We must focus for now on the last_hidden_state field, which contains the last layer vector of weights for each token, arguably the best contextualized representation of the token.

PYTHON

print(output.last_hidden_state.shape)

torch.Size([1, 7, 768])

When we print the shape of this field, we obtain again a Pytorch Tensor: torch.Size([1, 7, 768]). This time, the first dimension is the batch size, the second is the number of tokens (we have 7 tokens for this example as seen before), and the third, the dimensionality of the vectors. In the case of BERT-base each token vector always has a shape of 768. As opposed to the previous tensor, each of the 7 tokens are not just one integer anymore, but a whole vector of weights, hence the 3-dimensionality of the tensor.

Callout

When running examples in a BERT pre-trained model, it is advisable to wrap your code inside a torch.no_grad(): context. This is linked to the fact that BERT is a Neural Network that has been trained (and can be further finetuned) with the Backpropagation algorithm. Essentially, this wrapper tells the model that we are not in training mode, and we are not interested in updating the weights (as it would happen when training any neural network), because the weights are already optimal enough. By using this wrapper, we make the model more efficient as it does not need to calculate the gradients for an eventual backpropagation step, since we are only interested in what comes out of the Encoder. So the previous code can be made more efficient like this:

PYTHON

import torch 

with torch.no_grad():
    output = model(**encoded_input)
    print(output)
    print(output.last_hidden_state.shape)

BERT as a Language Model

Now that we know how to embedd and run the model to obtain the representations, we can test the code for our first NLP Task: Language Modelling (LM). As mentioned before, the main pre-training task of BERT is LM: calculating the probability of a word based on the known neighboring words (yes, Word2Vec was also a kind of LM). Obtaining training data for this task is very cheap, as all we need is millions of sentences from existing texts, without any labels. In this setting, BERT encodes a sequence of words, and predicts from a set of English tokens, what is the most likely token that could be inserted in the [MASK] position

We can therefore start using BERT as a predictor for word completion, and the word can be in any position inside the sentence. We will also learn here how to use the pipeline object, this is very useful when we only want to use a pre-trained model for predictions (no need to fine-tune). The pipeline will internally initialize both model and tokenizer for us. In this case again we use bert-base-cased, which refers to the vanilla BERT English model. Once we declared a pipeline, we can feed it with sentences that contain one masked token at a time (beware that BERT can only predict one word at a time, since that was its training scheme). For example:

PYTHON

from transformers import pipeline

def pretty_print_outputs(sentences, model_outputs):
    for i, model_out in enumerate(model_outputs):
        print("\n=====\t",sentences[i])
        for label_scores in model_out:
            print(label_scores)


nlp = pipeline(task="fill-mask", model="bert-base-cased", tokenizer="bert-base-cased")
sentences = ["Paris is the [MASK] of France", "I want to eat a cold [MASK] this afternoon", "Maria [MASK] Groningen"]
model_outputs = nlp(sentences, top_k=5)
pretty_print_outputs(sentences, model_outputs)
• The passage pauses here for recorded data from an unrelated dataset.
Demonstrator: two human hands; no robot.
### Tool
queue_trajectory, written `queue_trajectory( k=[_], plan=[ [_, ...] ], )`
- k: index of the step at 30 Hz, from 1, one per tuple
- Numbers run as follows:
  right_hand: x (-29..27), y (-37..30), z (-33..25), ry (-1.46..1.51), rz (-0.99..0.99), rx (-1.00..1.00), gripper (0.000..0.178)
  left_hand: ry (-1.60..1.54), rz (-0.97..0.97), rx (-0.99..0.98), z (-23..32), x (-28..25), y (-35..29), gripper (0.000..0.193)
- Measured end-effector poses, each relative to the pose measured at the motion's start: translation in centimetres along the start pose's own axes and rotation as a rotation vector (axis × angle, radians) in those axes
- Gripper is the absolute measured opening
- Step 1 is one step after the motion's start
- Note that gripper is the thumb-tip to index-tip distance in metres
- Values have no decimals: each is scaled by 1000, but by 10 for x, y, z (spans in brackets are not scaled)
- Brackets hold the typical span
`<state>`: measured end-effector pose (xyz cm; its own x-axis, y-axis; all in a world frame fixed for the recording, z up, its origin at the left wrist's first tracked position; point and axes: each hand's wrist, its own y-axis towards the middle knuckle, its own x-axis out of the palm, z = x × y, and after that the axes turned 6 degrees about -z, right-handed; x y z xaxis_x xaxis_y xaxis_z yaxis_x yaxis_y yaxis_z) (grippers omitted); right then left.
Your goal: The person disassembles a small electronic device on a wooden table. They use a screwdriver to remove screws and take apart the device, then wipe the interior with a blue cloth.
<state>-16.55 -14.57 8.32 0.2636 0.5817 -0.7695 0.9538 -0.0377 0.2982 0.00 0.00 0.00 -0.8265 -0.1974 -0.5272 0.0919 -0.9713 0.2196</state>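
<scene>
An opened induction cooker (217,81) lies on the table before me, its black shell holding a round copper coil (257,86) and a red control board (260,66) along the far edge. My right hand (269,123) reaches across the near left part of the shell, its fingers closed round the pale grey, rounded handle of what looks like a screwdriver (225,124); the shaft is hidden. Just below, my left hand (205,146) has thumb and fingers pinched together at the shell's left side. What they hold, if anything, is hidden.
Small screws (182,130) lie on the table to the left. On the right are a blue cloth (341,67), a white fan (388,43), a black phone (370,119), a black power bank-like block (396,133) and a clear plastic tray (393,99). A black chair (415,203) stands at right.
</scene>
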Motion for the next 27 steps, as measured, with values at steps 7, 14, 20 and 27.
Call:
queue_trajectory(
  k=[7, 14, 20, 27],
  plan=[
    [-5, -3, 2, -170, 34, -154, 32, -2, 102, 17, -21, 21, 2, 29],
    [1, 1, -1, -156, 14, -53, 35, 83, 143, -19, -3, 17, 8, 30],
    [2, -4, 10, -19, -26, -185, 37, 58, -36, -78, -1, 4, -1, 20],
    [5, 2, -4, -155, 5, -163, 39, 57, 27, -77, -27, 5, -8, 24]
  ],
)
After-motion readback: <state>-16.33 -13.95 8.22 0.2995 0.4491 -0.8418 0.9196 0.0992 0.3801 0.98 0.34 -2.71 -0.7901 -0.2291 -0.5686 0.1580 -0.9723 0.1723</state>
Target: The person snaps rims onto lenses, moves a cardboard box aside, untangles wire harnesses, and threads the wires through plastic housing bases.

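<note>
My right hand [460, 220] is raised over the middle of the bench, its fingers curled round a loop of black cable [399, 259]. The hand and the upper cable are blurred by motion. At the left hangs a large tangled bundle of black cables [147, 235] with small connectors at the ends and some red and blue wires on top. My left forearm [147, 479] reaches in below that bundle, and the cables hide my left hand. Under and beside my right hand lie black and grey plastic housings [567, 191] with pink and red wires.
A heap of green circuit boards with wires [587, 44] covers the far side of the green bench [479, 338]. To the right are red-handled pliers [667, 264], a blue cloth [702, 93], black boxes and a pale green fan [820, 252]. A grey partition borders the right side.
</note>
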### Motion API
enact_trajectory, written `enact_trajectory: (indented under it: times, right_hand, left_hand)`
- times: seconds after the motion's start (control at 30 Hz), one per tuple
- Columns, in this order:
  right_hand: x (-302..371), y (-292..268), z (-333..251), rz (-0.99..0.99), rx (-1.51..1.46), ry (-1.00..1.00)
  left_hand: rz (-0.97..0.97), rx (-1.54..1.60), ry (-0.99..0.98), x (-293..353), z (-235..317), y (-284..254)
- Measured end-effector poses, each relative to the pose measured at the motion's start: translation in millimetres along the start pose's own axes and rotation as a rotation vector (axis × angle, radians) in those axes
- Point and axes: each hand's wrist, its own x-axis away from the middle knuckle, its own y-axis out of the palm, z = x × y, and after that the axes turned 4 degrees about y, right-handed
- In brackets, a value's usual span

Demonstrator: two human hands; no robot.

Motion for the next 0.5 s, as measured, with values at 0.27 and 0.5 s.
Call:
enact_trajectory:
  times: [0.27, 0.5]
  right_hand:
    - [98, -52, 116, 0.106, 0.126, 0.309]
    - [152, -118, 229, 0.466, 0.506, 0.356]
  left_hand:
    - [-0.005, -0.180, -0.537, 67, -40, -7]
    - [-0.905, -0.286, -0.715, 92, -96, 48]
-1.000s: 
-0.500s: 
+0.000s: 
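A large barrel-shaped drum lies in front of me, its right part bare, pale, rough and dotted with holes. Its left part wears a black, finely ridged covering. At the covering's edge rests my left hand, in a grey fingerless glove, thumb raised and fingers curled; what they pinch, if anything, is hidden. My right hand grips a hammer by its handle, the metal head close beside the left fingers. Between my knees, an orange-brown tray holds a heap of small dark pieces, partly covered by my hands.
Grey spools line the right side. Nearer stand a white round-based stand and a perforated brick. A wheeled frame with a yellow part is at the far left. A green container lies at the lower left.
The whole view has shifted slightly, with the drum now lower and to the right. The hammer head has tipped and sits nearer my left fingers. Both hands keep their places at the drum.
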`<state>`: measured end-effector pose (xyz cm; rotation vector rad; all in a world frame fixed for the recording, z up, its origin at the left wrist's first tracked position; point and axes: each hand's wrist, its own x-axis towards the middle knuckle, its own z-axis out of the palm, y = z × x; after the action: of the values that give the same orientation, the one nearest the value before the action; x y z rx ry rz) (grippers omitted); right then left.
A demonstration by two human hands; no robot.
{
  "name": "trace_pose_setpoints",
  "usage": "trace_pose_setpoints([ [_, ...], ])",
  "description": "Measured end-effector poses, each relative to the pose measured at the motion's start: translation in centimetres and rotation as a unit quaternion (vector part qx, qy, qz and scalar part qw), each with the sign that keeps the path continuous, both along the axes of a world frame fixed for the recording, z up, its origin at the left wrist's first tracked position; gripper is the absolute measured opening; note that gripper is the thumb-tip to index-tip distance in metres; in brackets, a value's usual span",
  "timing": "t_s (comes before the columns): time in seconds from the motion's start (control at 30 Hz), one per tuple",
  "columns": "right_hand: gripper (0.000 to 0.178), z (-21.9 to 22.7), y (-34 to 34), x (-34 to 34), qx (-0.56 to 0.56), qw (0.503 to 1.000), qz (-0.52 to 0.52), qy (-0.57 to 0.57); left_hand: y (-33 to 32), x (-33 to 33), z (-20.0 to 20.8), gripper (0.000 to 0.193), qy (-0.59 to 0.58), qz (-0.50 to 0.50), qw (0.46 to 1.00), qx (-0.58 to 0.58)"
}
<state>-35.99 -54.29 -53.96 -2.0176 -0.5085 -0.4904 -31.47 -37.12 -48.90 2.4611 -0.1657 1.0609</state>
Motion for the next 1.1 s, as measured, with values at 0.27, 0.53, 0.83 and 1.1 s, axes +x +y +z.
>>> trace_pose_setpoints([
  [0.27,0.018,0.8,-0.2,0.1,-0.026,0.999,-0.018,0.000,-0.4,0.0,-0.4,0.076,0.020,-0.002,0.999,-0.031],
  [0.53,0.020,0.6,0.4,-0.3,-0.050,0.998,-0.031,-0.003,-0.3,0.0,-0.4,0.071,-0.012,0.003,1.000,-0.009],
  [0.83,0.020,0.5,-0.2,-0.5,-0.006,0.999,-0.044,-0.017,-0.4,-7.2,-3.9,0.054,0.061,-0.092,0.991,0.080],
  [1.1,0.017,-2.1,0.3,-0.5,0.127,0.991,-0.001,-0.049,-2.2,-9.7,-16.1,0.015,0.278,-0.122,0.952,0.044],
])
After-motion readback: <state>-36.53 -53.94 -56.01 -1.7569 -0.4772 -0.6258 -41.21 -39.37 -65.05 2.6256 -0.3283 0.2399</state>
=====	 Paris is the [MASK] of France
{'score': 0.9807965755462646, 'token': 2364, 'token_str': 'capital', 'sequence': 'Paris is the capital of France'}
{'score': 0.004513159394264221, 'token': 6299, 'token_str': 'Capital', 'sequence': 'Paris is the Capital of France'}
{'score': 0.004281804896891117, 'token': 2057, 'token_str': 'center', 'sequence': 'Paris is the center of France'}
{'score': 0.002848200500011444, 'token': 2642, 'token_str': 'centre', 'sequence': 'Paris is the centre of France'}
{'score': 0.0022805952467024326, 'token': 1331, 'token_str': 'city', 'sequence': 'Paris is the city of France'}

=====	 I want to eat a cold [MASK] this afternoon
{'score': 0.19168031215667725, 'token': 13473, 'token_str': 'pizza', 'sequence': 'I want to eat a cold pizza this afternoon'}
{'score': 0.14800849556922913, 'token': 25138, 'token_str': 'turkey', 'sequence': 'I want to eat a cold turkey this afternoon'}
{'score': 0.14620967209339142, 'token': 14327, 'token_str': 'sandwich', 'sequence': 'I want to eat a cold sandwich this afternoon'}
{'score': 0.09997560828924179, 'token': 5953, 'token_str': 'lunch', 'sequence': 'I want to eat a cold lunch this afternoon'}
{'score': 0.06001955270767212, 'token': 4014, 'token_str': 'dinner', 'sequence': 'I want to eat a cold dinner this afternoon'}

=====	 Maria [MASK] Groningen
{'score': 0.24399833381175995, 'token': 117, 'token_str': ',', 'sequence': 'Maria, Groningen'}
{'score': 0.12300779670476913, 'token': 1104, 'token_str': 'of', 'sequence': 'Maria of Groningen'}
{'score': 0.11991506069898605, 'token': 1107, 'token_str': 'in', 'sequence': 'Maria in Groningen'}
{'score': 0.07722211629152298, 'token': 1306, 'token_str': '##m', 'sequence': 'Mariam Groningen'}
{'score': 0.0632941722869873, 'token': 118, 'token_str': '-', 'sequence': 'Maria - Groningen'}

When we call the nlp pipeline, requesting to return the top_k most likely suggestions to complete the provided sentences (in this case k=5). The pipeline returns a list of outputs as python dictionaries. Depending on the task, the fields of the dictionary will differ. In this case, the fill-mask task returns a score (between 0 and 1, the higher the score the more likely the token is), a tokenId, and its corresponding string, as well as the full “unmasked” sequence.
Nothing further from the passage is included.